Originally from Big Sandy, Tennessee, Tom joined the Army Air Corps on March 3, 1943. After months of training at various places across the U.S., Tom was assigned to the 325th Squadron of the 92nd Bombardment Group, Eighth Air Force, at Podington airfield, near Rushdin in Bedforshire, England.

I couldn’t find a record of how many missions Tom flew. Rob Hutchings of the 92nd Bomb Group Fame’s Favored Few Facebook page sent me a document compiled for another airman, Tech Sergeant Walter E. Papunen. On four of the missions recounted in this document, Sgt. Maury T. Brewer was a waist gunner.

On Aug. 1, 1944. Brewer and Papunen flew with Pilot 2nd Lt. William F. Schramm to Orleans and Chateaudun, France. On Aug. 5, 1944, the mission was to bomb the airdrome at Hanover, Germany. On Aug. 6, they bombed an ME-109 plant in Brandenburg, Germany.

B-17 #42-107090 at hard stand at Podington Airfield

The mission on August 9, 1944, was to bomb the marshaling yards at Karlsruhe, Germany, near Munich, with 2nd Lt. William E. Schramm piloting B-17 #42-107090. They were hit by flak and the plane crashed at Echterdingen, Germany. All nine crew members survived the crash and were captured.
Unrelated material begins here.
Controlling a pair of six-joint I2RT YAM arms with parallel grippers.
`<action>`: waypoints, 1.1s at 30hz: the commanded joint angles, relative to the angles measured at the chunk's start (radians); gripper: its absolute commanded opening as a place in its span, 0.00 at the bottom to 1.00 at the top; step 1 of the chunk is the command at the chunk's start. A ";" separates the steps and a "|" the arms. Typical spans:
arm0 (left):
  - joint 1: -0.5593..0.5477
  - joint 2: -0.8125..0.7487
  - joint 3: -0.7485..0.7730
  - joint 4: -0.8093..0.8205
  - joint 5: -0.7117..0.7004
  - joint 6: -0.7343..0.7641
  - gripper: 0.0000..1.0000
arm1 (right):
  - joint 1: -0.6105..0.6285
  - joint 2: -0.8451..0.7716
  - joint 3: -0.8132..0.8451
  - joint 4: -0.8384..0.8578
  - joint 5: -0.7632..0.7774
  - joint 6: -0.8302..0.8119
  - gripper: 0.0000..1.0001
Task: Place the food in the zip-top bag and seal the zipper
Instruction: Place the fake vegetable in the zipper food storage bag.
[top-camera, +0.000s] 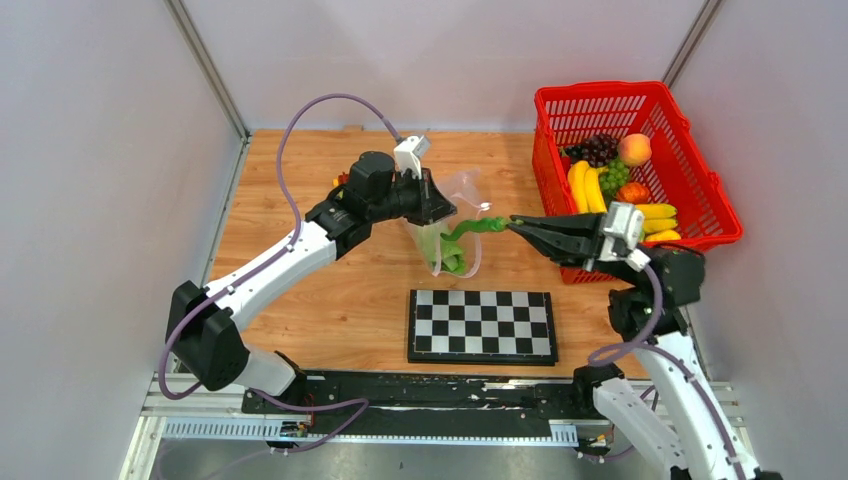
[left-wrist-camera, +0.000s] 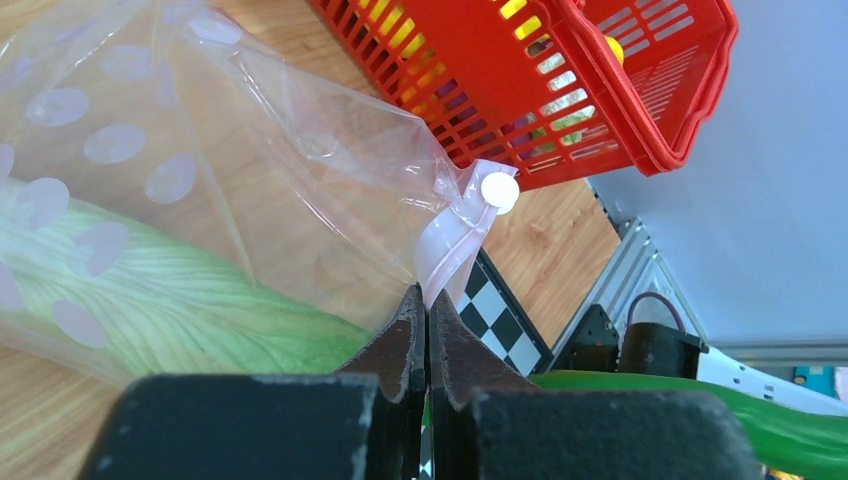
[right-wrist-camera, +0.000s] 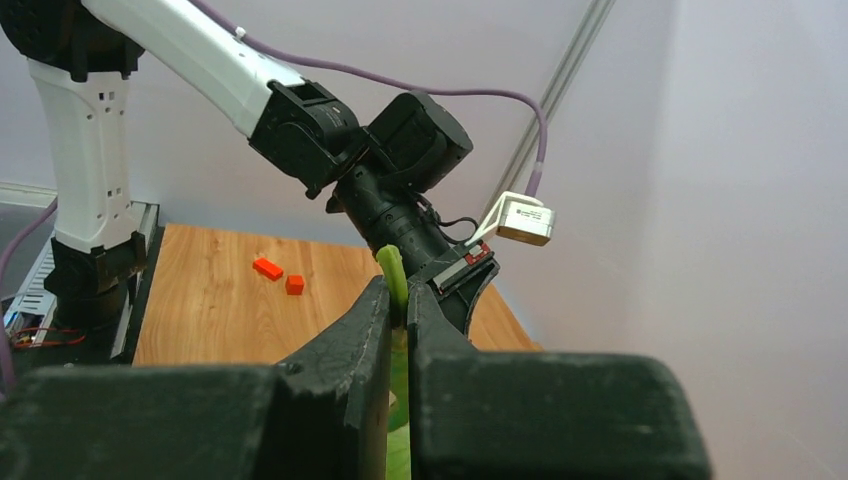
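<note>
**Over the middle of the table, both pincers are clamped: bag edge on the left, pod on the right**

At the bag's top edge, the left gripper (left-wrist-camera: 427, 300) has its jaws pressed together with no gap showing, pinching the zip-top bag (left-wrist-camera: 250, 150) where the pale pink zipper (left-wrist-camera: 450, 245) runs in between the fingertips. The bag hangs from that pinch above the wooden table (top-camera: 300, 180), mouth upward, with the leafy lettuce (left-wrist-camera: 180, 300) lying inside against its dotted wall.

From the other side, the right gripper (top-camera: 515, 224) is closed on one end of the long green pod (top-camera: 470, 228). The right wrist view shows the pod's tip standing up between the two fingers, which close flat against it. The pod stretches from there across to the bag's mouth and curves downward. Whether its far end is already inside the plastic I cannot tell.

Just in front of the bag lies the chessboard (top-camera: 482, 325), flat and apart from it. To the right, behind the right arm, stands the red mesh basket (top-camera: 640, 92), holding bananas (top-camera: 585, 185), a peach (top-camera: 633, 150), dark grapes (top-camera: 600, 148) and green grapes (top-camera: 613, 175). Two small orange blocks (right-wrist-camera: 267, 267) sit on the table beyond the left arm.
</note>
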 joint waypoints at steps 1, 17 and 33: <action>0.003 -0.048 0.030 0.037 0.032 -0.021 0.00 | 0.133 0.079 0.033 -0.154 0.171 -0.314 0.00; 0.003 -0.109 0.028 0.030 0.022 -0.018 0.00 | 0.346 0.258 -0.033 -0.167 0.403 -0.618 0.00; 0.004 -0.092 0.065 0.041 0.024 -0.043 0.00 | 0.429 0.264 -0.011 -0.423 0.395 -0.855 0.00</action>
I cannot imagine what it was like for Tom’s mother, Mrs. Thelma Penick, when she received the telegram from the War Department telling her that her son was missing in action. It would be months before she was notified that he was a Prisoner of War.

 

 

 

 

 

Tom Brewer spent nine to ten months as a Prisoner of War (from Aug. 9, 1944, until his camp was liberated in April or May, 1945). The National Archives Records of Prisoners of War report for Maury T Brewer lists the camp he was held in as “Unknown.” A newspaper article reported that he was home on leave after being released from a Prisoner of War camp near Bitterfield, Germany. That information did not help since I could not find a POW camp listed in that area.

In my research about the German POW camps for my novel, Kitty’s War, I learned of conditions that ranged from poor to deplorable. Red Cross packages, when distributed to the men, supplemented the meager German-provided food. Medical care was provided primarily by other prisoners. The wooden barracks were poorly heated and the thin blankets gave little warmth during the bitter cold winter of 1944-45. Beatings and torture were not uncommon. The camps run by the Luftwaffe, the German Air Force, were better than those run by the German Army or Navy, yet they were all miserable places. As the war grew closer to its end, conditions in the camps deteriorated since the Germans barely had enough supplies for their own military. When several of the camps were threatened to be taken by the Russians, prisoners were marched to other camps through terrible weather with next to no rations. Many died. This is sometimes called the “other death march” since few know about it.

Liberation by American, British or Russian armies brought joy to the Allied prisoners. After much needed medical treatment, the American ex-prisoners were transported back to the United States. Here is the newspaper article reporting Tom’s leave home to visit his family. He was discharged on November 15, 1945.


After the war, Tom returned to Big Sandy where he married Beatrice Price on December 2, 1945.

Tom passed away August 22, 2009, at age 86. He is buried in Middle Tennessee Veterans Cemetery. Here is a link to his obituary. Thanks to Tom and all the others who have served our country.

Also, thanks to the members of the 92nd Bomb Group (H) Fame’s Favored Few Facebook page for their help in compiling this information, especially Robert McHugh, John Davidson and Rob Hutchins.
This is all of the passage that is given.